I would like to control my 7 DOF robot arm to move along a Cartesian trajectory in the world frame. I can do this just fine for translation, but I am struggling on how to implement something similar for rotation. So far, all my attempts seem to go unstable.
The trajectory is described as a translational and rotational velocity, plus a distance and/or timeout stopping criteria. Basically, I want the end-effector to move a short distance relative to its current location. Because of numerical errors, controller errors, compliance, etc, the arm won't be exactly where you wanted it from the previous iteration. So I don't simply do $J^{-1}v_e$. Instead, I store the pose of the end-effector at the start, then at every iteration I compute where the end-effector should be at the current time, take the difference between that and the current location, then feed that into the Jacobian.
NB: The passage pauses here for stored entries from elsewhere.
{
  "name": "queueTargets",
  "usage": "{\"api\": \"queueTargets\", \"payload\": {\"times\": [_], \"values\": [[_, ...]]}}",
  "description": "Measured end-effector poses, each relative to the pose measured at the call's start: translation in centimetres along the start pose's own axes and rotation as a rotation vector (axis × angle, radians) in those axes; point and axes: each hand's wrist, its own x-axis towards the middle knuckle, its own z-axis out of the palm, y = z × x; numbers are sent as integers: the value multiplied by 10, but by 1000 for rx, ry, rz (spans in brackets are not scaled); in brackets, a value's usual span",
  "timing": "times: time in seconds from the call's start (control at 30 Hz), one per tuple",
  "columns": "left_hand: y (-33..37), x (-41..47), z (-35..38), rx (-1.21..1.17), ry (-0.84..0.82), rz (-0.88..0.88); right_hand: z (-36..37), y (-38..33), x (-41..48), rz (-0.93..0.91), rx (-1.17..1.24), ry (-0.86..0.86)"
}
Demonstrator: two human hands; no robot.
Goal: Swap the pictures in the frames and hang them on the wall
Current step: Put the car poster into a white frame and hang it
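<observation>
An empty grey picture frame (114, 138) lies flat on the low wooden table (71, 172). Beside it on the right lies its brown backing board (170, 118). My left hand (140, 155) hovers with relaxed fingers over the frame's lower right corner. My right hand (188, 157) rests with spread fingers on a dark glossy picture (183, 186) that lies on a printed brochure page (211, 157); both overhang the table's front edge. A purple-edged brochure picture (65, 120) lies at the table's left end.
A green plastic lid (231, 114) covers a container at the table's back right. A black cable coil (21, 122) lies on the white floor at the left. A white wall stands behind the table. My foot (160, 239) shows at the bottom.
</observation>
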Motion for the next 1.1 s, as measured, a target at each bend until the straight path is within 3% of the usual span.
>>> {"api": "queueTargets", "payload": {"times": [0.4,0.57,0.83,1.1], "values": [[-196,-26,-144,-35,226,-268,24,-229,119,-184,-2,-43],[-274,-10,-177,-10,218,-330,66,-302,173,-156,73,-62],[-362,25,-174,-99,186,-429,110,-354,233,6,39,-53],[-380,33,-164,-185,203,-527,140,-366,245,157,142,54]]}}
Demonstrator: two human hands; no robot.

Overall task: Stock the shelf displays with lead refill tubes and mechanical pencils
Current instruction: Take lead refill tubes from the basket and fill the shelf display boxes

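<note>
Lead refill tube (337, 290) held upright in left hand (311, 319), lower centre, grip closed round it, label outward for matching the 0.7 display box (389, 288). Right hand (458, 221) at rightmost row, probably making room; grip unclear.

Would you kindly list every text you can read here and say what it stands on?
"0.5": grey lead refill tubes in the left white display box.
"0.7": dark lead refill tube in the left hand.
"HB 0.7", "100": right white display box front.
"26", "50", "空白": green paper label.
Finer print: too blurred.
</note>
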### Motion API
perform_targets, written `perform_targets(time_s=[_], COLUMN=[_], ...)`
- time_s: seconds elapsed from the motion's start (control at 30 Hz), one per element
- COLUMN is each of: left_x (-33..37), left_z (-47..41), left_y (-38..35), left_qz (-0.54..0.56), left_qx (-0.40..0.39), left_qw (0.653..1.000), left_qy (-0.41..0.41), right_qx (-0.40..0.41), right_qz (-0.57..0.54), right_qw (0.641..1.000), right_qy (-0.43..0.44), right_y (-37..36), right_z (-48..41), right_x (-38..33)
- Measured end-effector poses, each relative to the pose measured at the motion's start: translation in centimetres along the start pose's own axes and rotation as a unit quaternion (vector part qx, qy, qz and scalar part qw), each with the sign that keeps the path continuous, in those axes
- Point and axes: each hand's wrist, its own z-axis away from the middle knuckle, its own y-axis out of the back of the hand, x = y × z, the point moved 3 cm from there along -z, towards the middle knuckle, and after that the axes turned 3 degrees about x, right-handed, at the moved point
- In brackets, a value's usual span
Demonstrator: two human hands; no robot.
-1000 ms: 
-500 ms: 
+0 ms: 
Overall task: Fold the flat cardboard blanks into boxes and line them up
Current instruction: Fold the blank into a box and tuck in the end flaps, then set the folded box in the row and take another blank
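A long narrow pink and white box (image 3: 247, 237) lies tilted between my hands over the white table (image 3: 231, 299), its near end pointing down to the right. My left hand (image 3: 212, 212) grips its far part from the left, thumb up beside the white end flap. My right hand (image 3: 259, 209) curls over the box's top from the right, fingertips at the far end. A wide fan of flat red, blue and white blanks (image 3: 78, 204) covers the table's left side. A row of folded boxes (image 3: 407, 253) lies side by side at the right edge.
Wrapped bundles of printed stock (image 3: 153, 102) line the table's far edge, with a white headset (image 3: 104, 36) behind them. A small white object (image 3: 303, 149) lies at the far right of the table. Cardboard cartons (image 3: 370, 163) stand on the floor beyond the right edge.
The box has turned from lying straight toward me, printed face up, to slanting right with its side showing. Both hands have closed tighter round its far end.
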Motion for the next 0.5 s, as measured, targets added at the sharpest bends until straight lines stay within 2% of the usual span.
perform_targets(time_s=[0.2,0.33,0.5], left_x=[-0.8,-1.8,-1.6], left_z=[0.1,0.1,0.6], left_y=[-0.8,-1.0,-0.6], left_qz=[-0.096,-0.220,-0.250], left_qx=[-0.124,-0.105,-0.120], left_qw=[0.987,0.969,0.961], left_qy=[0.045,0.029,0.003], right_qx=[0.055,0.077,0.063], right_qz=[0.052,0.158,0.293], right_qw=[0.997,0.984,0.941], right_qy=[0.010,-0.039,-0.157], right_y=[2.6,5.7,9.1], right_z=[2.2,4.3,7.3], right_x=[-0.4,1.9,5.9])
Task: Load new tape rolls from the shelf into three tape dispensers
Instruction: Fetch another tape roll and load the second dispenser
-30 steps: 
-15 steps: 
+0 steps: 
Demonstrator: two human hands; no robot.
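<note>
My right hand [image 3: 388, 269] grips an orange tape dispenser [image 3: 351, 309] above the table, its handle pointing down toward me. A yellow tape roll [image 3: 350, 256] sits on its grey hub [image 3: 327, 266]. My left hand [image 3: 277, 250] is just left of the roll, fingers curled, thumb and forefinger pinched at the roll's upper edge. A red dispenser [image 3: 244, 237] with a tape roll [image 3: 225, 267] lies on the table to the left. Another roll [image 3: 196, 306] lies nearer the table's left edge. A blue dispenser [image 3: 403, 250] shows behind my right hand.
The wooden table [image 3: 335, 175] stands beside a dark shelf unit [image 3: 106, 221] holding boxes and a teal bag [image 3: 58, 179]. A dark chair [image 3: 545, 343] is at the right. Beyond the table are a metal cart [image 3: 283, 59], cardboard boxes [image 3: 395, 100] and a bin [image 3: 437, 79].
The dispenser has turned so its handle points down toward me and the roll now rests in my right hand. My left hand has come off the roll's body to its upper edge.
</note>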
I'll first describe my translation implementation. Here is some pseudo OpenRave Python:
# velocity_transform specified in m/s as relative motion
def move(velocity_transform):
t_start = time.time()
pose_start = effector.GetTransform()
while True:
t_now = time.time()
t_elapsed = t_now - t_start
pose_current = effector.GetTransform()
translation_target = pose_start[:3,3] + velocity_transform[:3,3] * t_elapsed
v_trans = translation_target - pose_current[:3,3]
vels = J_plus.dot(v_trans) # some math simplified here
The rotation is a little trickier. To determine the desired rotation at the current time, i use Spherical Linear Interpolation (SLERP). OpenRave provides a quatSlerp() function which I use. (It requires conversion into quaternions, but it seems to work). Then I calculate the relative rotation between the current pose and the target rotation. Finally, I convert to Euler angles which is what I must pass into my AngularVelocityJacobian. Here is the pseudo code for it. These lines are inside the while loop:
rot_t1 = np.dot(pose_start[:3,:3], velocity_transform[:3,:3]) # desired rotation of end-effector 1 second from start
quat_start = quatFromRotationMatrix(pose_start) # start pose as quaternion
quat_t1 = quatFromRotationMatrix(rot_t1) # rot_t1 as quaternion
# use SLERP to compute proper rotation at this time
quat_target = quatSlerp(quat_start, quat_t1, t_elapsed) # world_to_target
rot_target = rotationMatrixFromQuat(quat_target) # world_to_target
v_rot = np.dot(np.linalg.inv(pose_current[:3,:3]), rot_target) # current_to_target
v_euler = eulerFromRotationMatrix(v_rot) # get rotation about world axes
Then v_euler is fed into the Jacobian along with v_trans. I am pretty sure my Jacobian code is fine. Because i have given it (constant) rotational velocities ok.
Note, I am not asking you to debug my code. I only posted code because I figured it would be more clear than converting this all to math. I am more interested in why this might go unstable. Specifically, is the math wrong? And if this is completely off base, please let me know. I'm sure people must go about this somehow.
So far, I have been giving it a slow linear velocity (0.01 m/s), and zero target rotational velocity. The arm is in a good spot in the workspace and can easily achieve the desired motion. The code runs at 200Hz, which should be sufficiently fast enough.
I can hard-code the angular velocity fed into the Jacobian instead of using the computed v_euler
and there is no instability. So there is something wrong in my math. This works for both zero and non-zero target angular velocities. Interestingly, when i feed it an angular velocity of 0.01 rad/sec, the end-effector rotates at a rate of 90 deg/sec.
Update: If I put the end-effector at a different place in the workspace so that its axes are aligned with the world axes, then everything seems works fine. If the end-effector is 45 degrees off from the world axes, then some motions seem to work, while others don't move exactly as they should, although i don't think i've seen it go unstable. At 90 degrees or more off from world, then it goes unstable.